Reader Gerhard, one of the world’s all-time great banana bread enthusiasts, reports that his bread has been getting steadily paler over the years. At least compared to the deep golden brown that he used to get and prefers. He wonders: why that might be? Could banana cultivars have changed any over the years? Maybe his flour? Or could it be some other factor?
Gerhard, I’ve had that same experience. Occasionally I think my crust isn’t as brown as my mother’s, or the crumb isn’t the same rich yellow. The cause is usually very simple: I’ve added too much acid to the batter in the form of lemon juice or buttermilk. As we discussed on the blog here not long ago, pH has a big impact on browning reactions. An acidic batter will yield a paler product. This is not to say you don’t want to add any acid, especially if there’s soda in the formula. But be aware of adding much extra acid. My recipe calls for 3 tablespoons of either milk or buttermilk. For a deep golden bread, I’ll use regular milk.

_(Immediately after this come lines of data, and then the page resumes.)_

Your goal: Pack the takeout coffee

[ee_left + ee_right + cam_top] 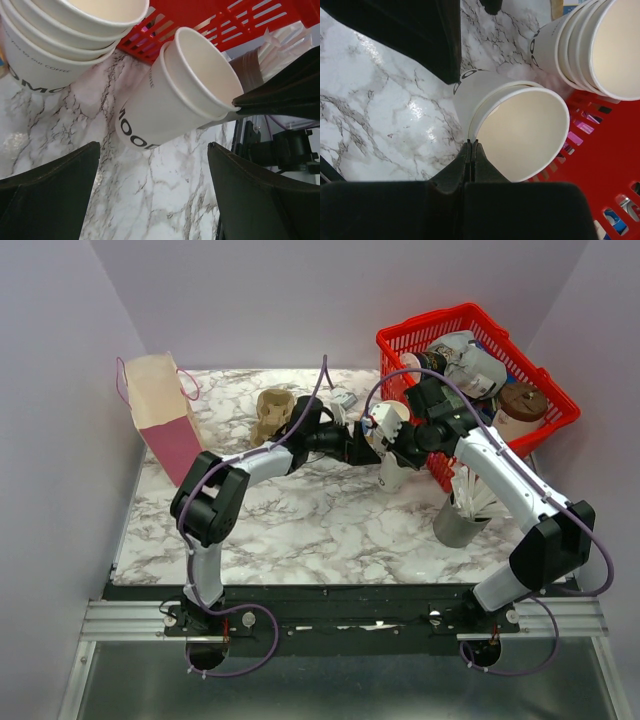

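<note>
So the right tool (471, 145) pinches the paper cup (522, 132) by its rim. The left tool (154, 145) is wide open, so close it gently round the body.

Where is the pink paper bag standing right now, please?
In the top view, the pink paper bag stands at the far left corner of the table; the brown cup carrier sits to its right.

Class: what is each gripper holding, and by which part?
Right gripper pinches a white cup by its rim; left gripper, open, holds nothing.
</note>
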You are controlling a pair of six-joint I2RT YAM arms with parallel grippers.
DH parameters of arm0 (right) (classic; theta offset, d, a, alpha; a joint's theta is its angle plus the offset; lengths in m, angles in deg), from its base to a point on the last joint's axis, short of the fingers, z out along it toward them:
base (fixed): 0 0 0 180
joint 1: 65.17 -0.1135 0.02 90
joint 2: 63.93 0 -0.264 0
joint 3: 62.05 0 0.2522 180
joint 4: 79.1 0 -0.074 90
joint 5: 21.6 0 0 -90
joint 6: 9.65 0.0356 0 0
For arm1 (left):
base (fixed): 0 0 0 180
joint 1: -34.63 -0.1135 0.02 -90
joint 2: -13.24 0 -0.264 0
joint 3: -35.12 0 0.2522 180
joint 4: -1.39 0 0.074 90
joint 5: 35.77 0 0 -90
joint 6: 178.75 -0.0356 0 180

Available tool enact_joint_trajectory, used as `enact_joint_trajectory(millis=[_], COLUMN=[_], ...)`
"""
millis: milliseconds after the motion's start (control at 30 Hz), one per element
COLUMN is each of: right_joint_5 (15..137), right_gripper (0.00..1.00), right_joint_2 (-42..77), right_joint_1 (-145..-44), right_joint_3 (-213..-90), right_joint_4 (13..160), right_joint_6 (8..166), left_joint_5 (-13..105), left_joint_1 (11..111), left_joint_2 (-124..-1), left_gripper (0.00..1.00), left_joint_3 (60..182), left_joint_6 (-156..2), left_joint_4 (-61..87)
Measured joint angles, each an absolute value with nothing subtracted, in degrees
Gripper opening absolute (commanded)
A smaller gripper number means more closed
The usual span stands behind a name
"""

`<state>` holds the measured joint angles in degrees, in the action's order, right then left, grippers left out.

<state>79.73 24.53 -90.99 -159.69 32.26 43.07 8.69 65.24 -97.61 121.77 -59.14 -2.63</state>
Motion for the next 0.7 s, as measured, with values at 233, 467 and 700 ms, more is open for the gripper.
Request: enact_joint_trajectory(millis=[233, 467, 700], right_joint_5=[79.67, 79.29, 77.68], right_gripper=[0.01, 0.01, 0.01], right_joint_2=[25.65, 25.65, 25.65], right_joint_1=[-91.01, -91.30, -91.45], right_joint_3=[-159.69, -159.69, -159.62], right_joint_4=[32.26, 32.24, 32.66], right_joint_6=[44.58, 44.75, 44.80], left_joint_5=[8.56, 8.54, 7.62], left_joint_1=[66.64, 66.77, 67.36], left_joint_2=[-101.72, -104.38, -105.63], left_gripper=[0.96, 0.96, 0.97], left_joint_3=[122.95, 124.52, 127.19], left_joint_6=[-52.81, -49.22, -48.32], left_joint_4=[-6.89, -9.10, -10.08])
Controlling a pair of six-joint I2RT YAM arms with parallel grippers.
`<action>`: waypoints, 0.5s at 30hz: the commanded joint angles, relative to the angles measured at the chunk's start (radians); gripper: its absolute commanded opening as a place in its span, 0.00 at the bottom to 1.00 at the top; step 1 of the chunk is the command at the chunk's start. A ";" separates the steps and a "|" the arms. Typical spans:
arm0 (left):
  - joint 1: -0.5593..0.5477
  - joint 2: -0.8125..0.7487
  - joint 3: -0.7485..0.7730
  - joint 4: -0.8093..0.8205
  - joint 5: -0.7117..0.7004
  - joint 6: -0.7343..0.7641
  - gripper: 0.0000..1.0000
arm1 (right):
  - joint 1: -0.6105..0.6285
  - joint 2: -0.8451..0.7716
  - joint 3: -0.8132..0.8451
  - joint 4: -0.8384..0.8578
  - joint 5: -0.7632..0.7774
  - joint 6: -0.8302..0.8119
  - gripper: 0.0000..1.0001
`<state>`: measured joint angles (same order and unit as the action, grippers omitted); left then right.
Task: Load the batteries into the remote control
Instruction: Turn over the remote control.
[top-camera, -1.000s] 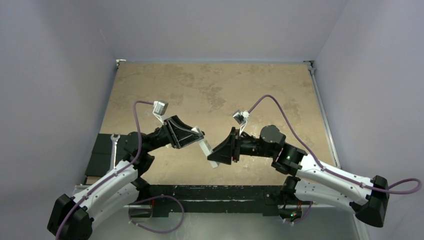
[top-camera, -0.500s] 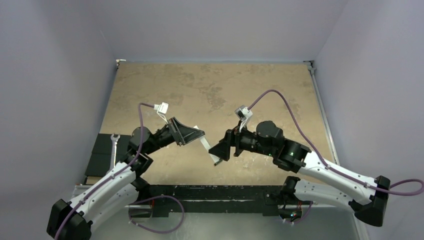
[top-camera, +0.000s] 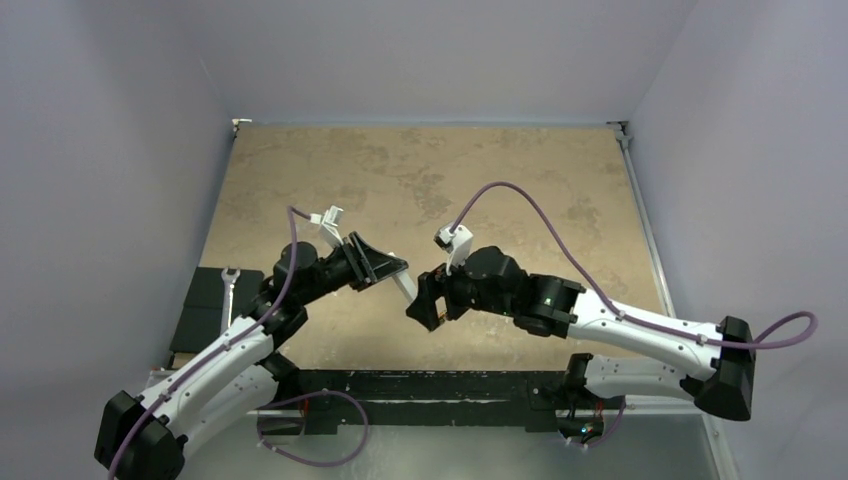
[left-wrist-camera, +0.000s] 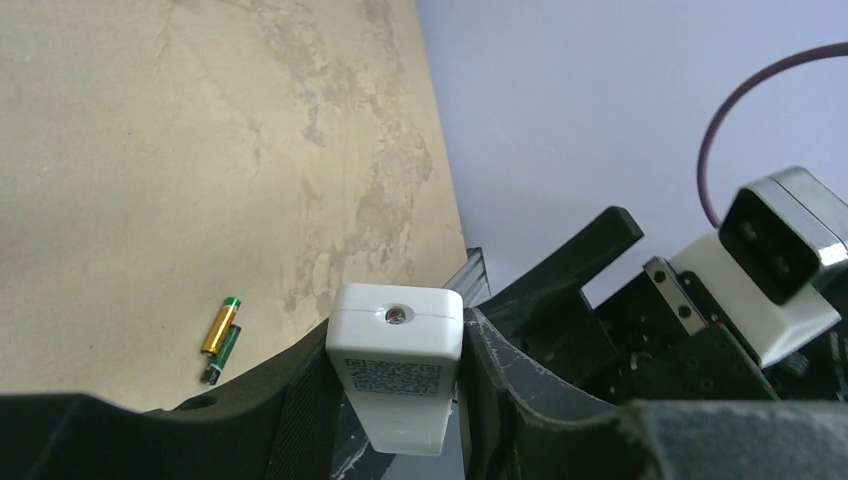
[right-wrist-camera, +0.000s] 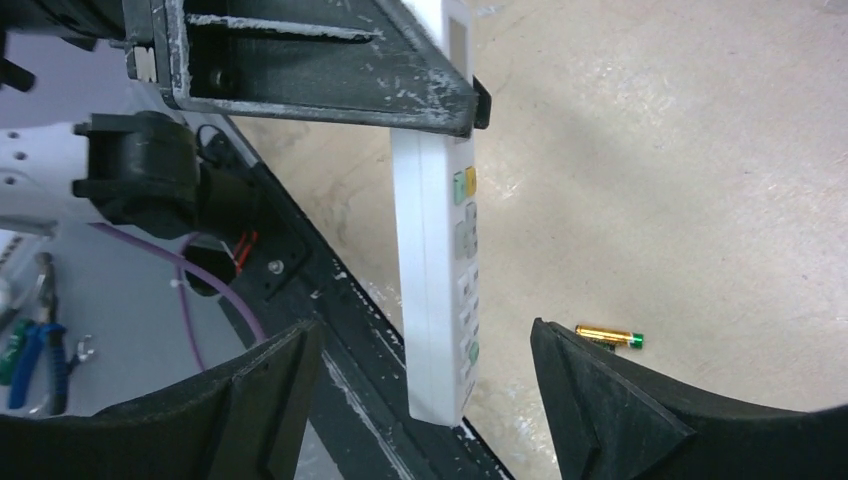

So my feeling, Gerhard, is that perhaps you’ve gotten in the habit of useing more acidic ingredients over time, or perhaps you’re not measuring as closely as you’ve gotten more comfortable mixing up batches of batter. Of course something else to remember is to make sure your bananas are good and brown. The riper the bananas the more sugary they are, and that’s good for caramelization! Thanks for the question!